Liz drills Cindy and Abe now, and Michelle can feel Ned’s muscles tense up next to her. She opens her Academic Decathlon binder and studies the STEM questions that are organized between the two green folders, the fourth subject in the binder. Despite the team groaning at the idea, Michelle volunteered herself to coordinate and distribute a color-coded binder and reference list to Liz at the end of last year when they didn’t place for Spring Nationals.

Granted, Liz was going through a lot with her father getting sentenced to Ryker’s and having to forgo their mansion of a home in the suburbs and dumbass Peter ditching her at homecoming – which Michelle still thought was the strangest thing. 

Why would he ditch Liz when he never stopped gushing over her like a loser during lunch?

Could it be the same reason he leaves practice? 

Ned pokes at her shoulder. “Do you hate Peter?”

“Does Peter hate me?” she returns, her muscles nearly straining from trying not to give Ned any kind of reaction. Or Peter because she can feel his eyes on him. He’s always looking at her. 

She proves herself to be right by glancing quickly in his direction, catching him just by one second before he flicks his eyes back to the binder. He tucks his lips into his mouth. She tries not to assume he’s holding back a smile. 

“No,” Ned answers quickly. It’s her turn to hold back that same smile, reserved for him. She only lets herself grin like an idiot in the comfort of her bedroom, where no one can see how embarrassing it is when her limbs turn into jello thinking about stupid Peter Parker. “He doesn’t hate you.” 

“Okay,” she accepts. “I don’t hate him.” 

“Wait, but do you–”

“We’re practicing, Ned. You should be reading your binder.”

The finger that he lifted in the air before asking his question falls down before opening the binder and sighing. 

From the corner of her eye, she tries to catch a glimpse of Peter. 

And he’s looking at her again.

When practice ends, Michelle expects Peter to dash out immediately, and although she was about to prove herself right again, Liz asks them both to stay behind. Her arms are crossed, power posing in a way that intimidates and inspires Michelle at the same time. 

“Look,” she sighs. “I know it’s competitive. And it’s fun. And you are both Know-It-Alls. I mean it in the best way possible, by the way.”

Peter’s about to interrupt when Liz gives him a stern glare. He backs down. 

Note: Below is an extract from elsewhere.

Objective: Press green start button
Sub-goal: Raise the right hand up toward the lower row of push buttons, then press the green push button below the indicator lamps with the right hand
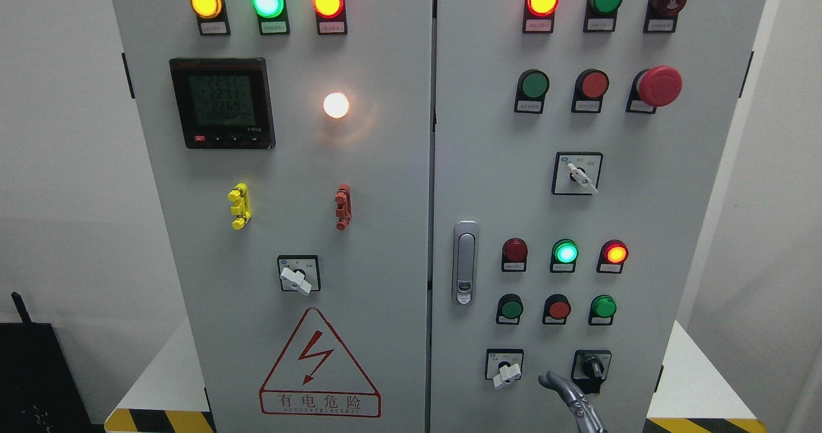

“But you both need to actually practice your weak areas instead of try to be better at your preferred subjects. Nationals are different this year. We can’t pick and choose which people to go to which subjects. Got it?”

“Understood,” they both say. Liz nods, smiling sweetly at them and wishing them a good rest of the night. Michelle loops her backpack straps around both arms and counts to five, the fifth second being a good measure of when Peter will disappear. 

Except he doesn’t. 

He’s walking next to Michelle, one strap off his shoulder and his hair disheveled as always. 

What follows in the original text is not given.